> [Activity] Copy out the data word for word. The images are not part of the copy.
───── Recorded data ─────
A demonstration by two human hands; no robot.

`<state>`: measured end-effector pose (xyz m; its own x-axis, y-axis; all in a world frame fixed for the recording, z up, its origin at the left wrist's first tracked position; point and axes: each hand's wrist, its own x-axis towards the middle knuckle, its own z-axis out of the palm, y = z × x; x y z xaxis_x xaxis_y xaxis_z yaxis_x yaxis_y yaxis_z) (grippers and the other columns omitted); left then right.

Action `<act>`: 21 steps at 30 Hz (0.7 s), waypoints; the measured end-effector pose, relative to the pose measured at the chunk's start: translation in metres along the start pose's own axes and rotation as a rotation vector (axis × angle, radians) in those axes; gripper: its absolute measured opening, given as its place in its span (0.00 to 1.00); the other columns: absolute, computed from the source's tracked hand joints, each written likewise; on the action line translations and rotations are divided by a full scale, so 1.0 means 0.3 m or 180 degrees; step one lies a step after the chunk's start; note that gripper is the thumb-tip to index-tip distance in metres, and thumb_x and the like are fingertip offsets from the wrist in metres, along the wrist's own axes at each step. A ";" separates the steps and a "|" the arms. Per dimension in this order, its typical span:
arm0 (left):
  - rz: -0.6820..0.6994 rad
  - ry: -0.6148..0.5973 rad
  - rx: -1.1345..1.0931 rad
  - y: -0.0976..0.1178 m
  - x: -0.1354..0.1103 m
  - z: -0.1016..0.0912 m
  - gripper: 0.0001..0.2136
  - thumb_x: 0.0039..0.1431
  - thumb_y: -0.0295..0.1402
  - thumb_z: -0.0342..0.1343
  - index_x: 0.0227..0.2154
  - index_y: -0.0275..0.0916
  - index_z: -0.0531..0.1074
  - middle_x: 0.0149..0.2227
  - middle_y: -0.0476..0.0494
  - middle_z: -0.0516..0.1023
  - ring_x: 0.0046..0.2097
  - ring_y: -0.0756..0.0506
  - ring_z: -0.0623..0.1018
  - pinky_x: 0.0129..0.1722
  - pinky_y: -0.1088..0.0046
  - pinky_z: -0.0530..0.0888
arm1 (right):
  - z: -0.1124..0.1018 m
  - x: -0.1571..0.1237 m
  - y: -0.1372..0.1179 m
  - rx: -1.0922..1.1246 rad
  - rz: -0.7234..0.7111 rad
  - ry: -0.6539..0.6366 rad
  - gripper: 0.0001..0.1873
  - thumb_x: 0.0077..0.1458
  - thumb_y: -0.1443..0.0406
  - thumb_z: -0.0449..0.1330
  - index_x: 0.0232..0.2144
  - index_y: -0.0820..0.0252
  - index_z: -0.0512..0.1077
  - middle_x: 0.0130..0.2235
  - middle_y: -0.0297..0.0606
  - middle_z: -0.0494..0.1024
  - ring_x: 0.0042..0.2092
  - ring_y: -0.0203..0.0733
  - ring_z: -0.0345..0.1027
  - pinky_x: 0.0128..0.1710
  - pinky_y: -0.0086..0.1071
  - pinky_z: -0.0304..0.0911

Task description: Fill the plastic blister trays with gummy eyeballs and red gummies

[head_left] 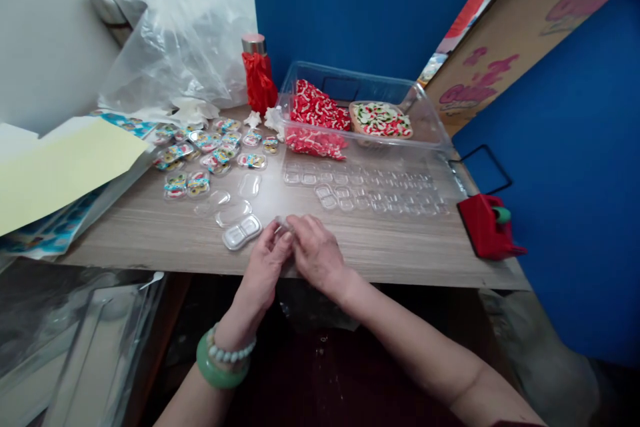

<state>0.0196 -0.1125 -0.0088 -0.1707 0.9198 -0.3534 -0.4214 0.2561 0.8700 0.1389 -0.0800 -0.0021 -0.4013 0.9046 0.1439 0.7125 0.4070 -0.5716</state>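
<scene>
My left hand (265, 263) and my right hand (315, 253) meet at the near edge of the wooden table (150, 227), fingers pinched together on a small clear plastic blister shell (283, 223). Just left of my hands lies a clear double-cavity blister shell (242, 231). More empty clear shells (227, 207) lie beyond it. Rows of clear blister trays (365, 190) are spread ahead of my right hand. A green bangle and a bead bracelet circle my left wrist.
A clear plastic bin (425, 113) at the back holds red-and-white candies (317, 120) and a tray of mixed candies (381, 119). Several filled packs (210, 150) lie at back left. A red bottle (259, 77), a plastic bag (180, 47), yellow paper (60, 167) and a red tape dispenser (487, 227) surround the table.
</scene>
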 end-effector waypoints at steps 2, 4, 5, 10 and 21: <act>-0.0149 -0.0087 -0.0463 0.001 0.013 0.042 0.24 0.44 0.42 0.72 0.43 0.38 0.74 0.36 0.46 0.78 0.37 0.47 0.77 0.36 0.75 0.73 | -0.026 -0.044 -0.021 0.0057 -0.0118 -0.0031 0.16 0.61 0.70 0.50 0.49 0.62 0.70 0.45 0.45 0.73 0.49 0.45 0.64 0.53 0.37 0.62; -0.0203 -0.0067 -0.0604 -0.001 0.020 0.063 0.25 0.42 0.40 0.73 0.43 0.38 0.73 0.31 0.50 0.76 0.32 0.50 0.75 0.32 0.77 0.71 | -0.046 -0.068 -0.021 0.0521 0.0014 -0.0019 0.13 0.60 0.70 0.54 0.45 0.60 0.73 0.44 0.41 0.73 0.49 0.43 0.65 0.52 0.35 0.63; -0.0219 -0.0079 -0.0599 -0.005 0.020 0.068 0.27 0.42 0.40 0.73 0.45 0.38 0.72 0.30 0.51 0.76 0.31 0.51 0.75 0.31 0.77 0.71 | -0.054 -0.072 -0.014 0.0844 0.0166 0.0036 0.12 0.59 0.69 0.56 0.43 0.58 0.75 0.44 0.39 0.74 0.48 0.41 0.66 0.51 0.34 0.63; -0.0166 -0.0086 -0.0347 -0.034 0.017 0.063 0.29 0.44 0.39 0.72 0.50 0.39 0.71 0.37 0.47 0.78 0.35 0.49 0.77 0.34 0.76 0.72 | -0.057 -0.055 0.035 0.2627 0.1006 0.0086 0.07 0.51 0.69 0.62 0.33 0.55 0.79 0.35 0.31 0.78 0.40 0.37 0.71 0.46 0.33 0.65; -0.0035 0.0002 -0.0306 0.017 0.060 0.037 0.28 0.41 0.36 0.73 0.48 0.38 0.76 0.37 0.48 0.76 0.34 0.51 0.75 0.33 0.76 0.74 | -0.064 0.026 0.023 0.4577 0.1731 -0.0293 0.09 0.35 0.69 0.66 0.26 0.60 0.78 0.25 0.29 0.78 0.28 0.34 0.70 0.38 0.33 0.66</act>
<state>0.0243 -0.0913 -0.0070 -0.1663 0.9168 -0.3630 -0.5069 0.2363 0.8290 0.1518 -0.0678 0.0107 -0.3567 0.8657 -0.3512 -0.3377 -0.4700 -0.8155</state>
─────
> [Reply]
A demonstration by two human hands; no robot.

`<state>`: measured end-effector pose (xyz m; its own x-axis, y-axis; all in a world frame fixed for the recording, z up, its origin at the left wrist's first tracked position; point and axes: each hand's wrist, its own x-axis towards the middle knuckle, its own z-axis out of the palm, y = z × x; x y z xaxis_x xaxis_y xaxis_z yaxis_x yaxis_y yaxis_z) (grippers and the other columns omitted); left then right.

Action `<act>`: 21 steps at 30 Hz (0.7 s), waypoints; the measured end-effector pose, relative to the pose measured at the chunk's start: translation in metres along the start pose's own axes and rotation as a rotation vector (axis × angle, radians) in those axes; gripper: its absolute measured opening, given as its place in its span (0.00 to 1.00); the other columns: absolute, computed from the source's tracked hand joints, each written likewise; on the action line translations and rotations are divided by a full scale, so 1.0 means 0.3 m or 180 degrees; step one lies a step after the chunk's start; note that gripper is the thumb-tip to index-tip distance in metres, and thumb_x and the like are fingertip offsets from the wrist in metres, along the wrist's own axes at each step. A ";" separates the steps and a "|" the arms. Per dimension in this order, its typical span:
arm0 (left):
  - rz: -0.6820..0.6994 rad
  - ry: -0.6148..0.5973 rad
  - rx: -1.1345..1.0931 rad
  - y: -0.0976..0.1178 m
  - x: -0.1354..0.1103 m
  - z: -0.1016..0.0912 m
  - gripper: 0.0001..0.2136
  - thumb_x: 0.0039..0.1431
  - thumb_y: -0.0295..0.1402
  - thumb_z: -0.0342..0.1343
  - index_x: 0.0227..0.2154
  - index_y: -0.0275..0.0916
  - index_z: -0.0531..0.1074
  - middle_x: 0.0149..0.2227
  - middle_y: -0.0476..0.0494
  - middle_z: -0.0516..0.1023
  - ring_x: 0.0046..0.2097
  - ring_y: -0.0756..0.0506
  - ring_z: -0.0623..0.1018
  - pinky_x: 0.0129..0.1722
  - pinky_y: -0.1088..0.0046
  - pinky_z: -0.0530..0.0888
arm1 (right):
  - z: -0.1124..0.1018 m
  - x: -0.1571..0.1237 m
  - y: -0.1372..0.1179 m
  - rx: -1.0922..1.1246 rad
  - rz: -0.7234..0.7111 rad
  - ry: -0.6539..0.6366 rad
  - gripper: 0.0001..0.1873
  - thumb_x: 0.0077..0.1458
  - thumb_y: -0.1443..0.0406
  - thumb_z: -0.0449..0.1330
  - index_x: 0.0232..0.2144
  - index_y: -0.0820..0.0252
  - index_z: -0.0512..0.1077
  - middle_x: 0.0130..0.2235
  - middle_y: -0.0297..0.0606
  - middle_z: -0.0494..0.1024
  - ring_x: 0.0042..0.2092
  - ring_y: -0.0203..0.0733
  - ring_z: -0.0345..0.1027
  - pinky_x: 0.0128..0.1710
  - pinky_y: -0.0086..0.1071
  - pinky_z: -0.0304..0.0911

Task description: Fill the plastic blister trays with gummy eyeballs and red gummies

[head_left] 

<state>0.0196 -0.1125 -0.0088 -0.1707 0.9198 -0.3534 -0.4214 0.2561 0.8700 0.1389 -0.0800 -0.0021 -0.4013 0.9046 0.1439 0.7125 0.4070 -0.5716</state>
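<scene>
My left hand (265, 263) and my right hand (315, 253) meet at the near edge of the wooden table (150, 227), fingers pinched together on a small clear plastic blister shell (283, 223). Just left of my hands lies a clear double-cavity blister shell (242, 231). More empty clear shells (227, 207) lie beyond it. Rows of clear blister trays (365, 190) are spread ahead of my right hand. A green bangle and a bead bracelet circle my left wrist.
A clear plastic bin (425, 113) at the back holds red-and-white candies (317, 120) and a tray of mixed candies (381, 119). Several filled packs (210, 150) lie at back left. A red bottle (259, 77), a plastic bag (180, 47), yellow paper (60, 167) and a red tape dispenser (487, 227) surround the table.
</scene>
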 end-effector waypoints at steps 2, 4, 5, 10 and 21: <act>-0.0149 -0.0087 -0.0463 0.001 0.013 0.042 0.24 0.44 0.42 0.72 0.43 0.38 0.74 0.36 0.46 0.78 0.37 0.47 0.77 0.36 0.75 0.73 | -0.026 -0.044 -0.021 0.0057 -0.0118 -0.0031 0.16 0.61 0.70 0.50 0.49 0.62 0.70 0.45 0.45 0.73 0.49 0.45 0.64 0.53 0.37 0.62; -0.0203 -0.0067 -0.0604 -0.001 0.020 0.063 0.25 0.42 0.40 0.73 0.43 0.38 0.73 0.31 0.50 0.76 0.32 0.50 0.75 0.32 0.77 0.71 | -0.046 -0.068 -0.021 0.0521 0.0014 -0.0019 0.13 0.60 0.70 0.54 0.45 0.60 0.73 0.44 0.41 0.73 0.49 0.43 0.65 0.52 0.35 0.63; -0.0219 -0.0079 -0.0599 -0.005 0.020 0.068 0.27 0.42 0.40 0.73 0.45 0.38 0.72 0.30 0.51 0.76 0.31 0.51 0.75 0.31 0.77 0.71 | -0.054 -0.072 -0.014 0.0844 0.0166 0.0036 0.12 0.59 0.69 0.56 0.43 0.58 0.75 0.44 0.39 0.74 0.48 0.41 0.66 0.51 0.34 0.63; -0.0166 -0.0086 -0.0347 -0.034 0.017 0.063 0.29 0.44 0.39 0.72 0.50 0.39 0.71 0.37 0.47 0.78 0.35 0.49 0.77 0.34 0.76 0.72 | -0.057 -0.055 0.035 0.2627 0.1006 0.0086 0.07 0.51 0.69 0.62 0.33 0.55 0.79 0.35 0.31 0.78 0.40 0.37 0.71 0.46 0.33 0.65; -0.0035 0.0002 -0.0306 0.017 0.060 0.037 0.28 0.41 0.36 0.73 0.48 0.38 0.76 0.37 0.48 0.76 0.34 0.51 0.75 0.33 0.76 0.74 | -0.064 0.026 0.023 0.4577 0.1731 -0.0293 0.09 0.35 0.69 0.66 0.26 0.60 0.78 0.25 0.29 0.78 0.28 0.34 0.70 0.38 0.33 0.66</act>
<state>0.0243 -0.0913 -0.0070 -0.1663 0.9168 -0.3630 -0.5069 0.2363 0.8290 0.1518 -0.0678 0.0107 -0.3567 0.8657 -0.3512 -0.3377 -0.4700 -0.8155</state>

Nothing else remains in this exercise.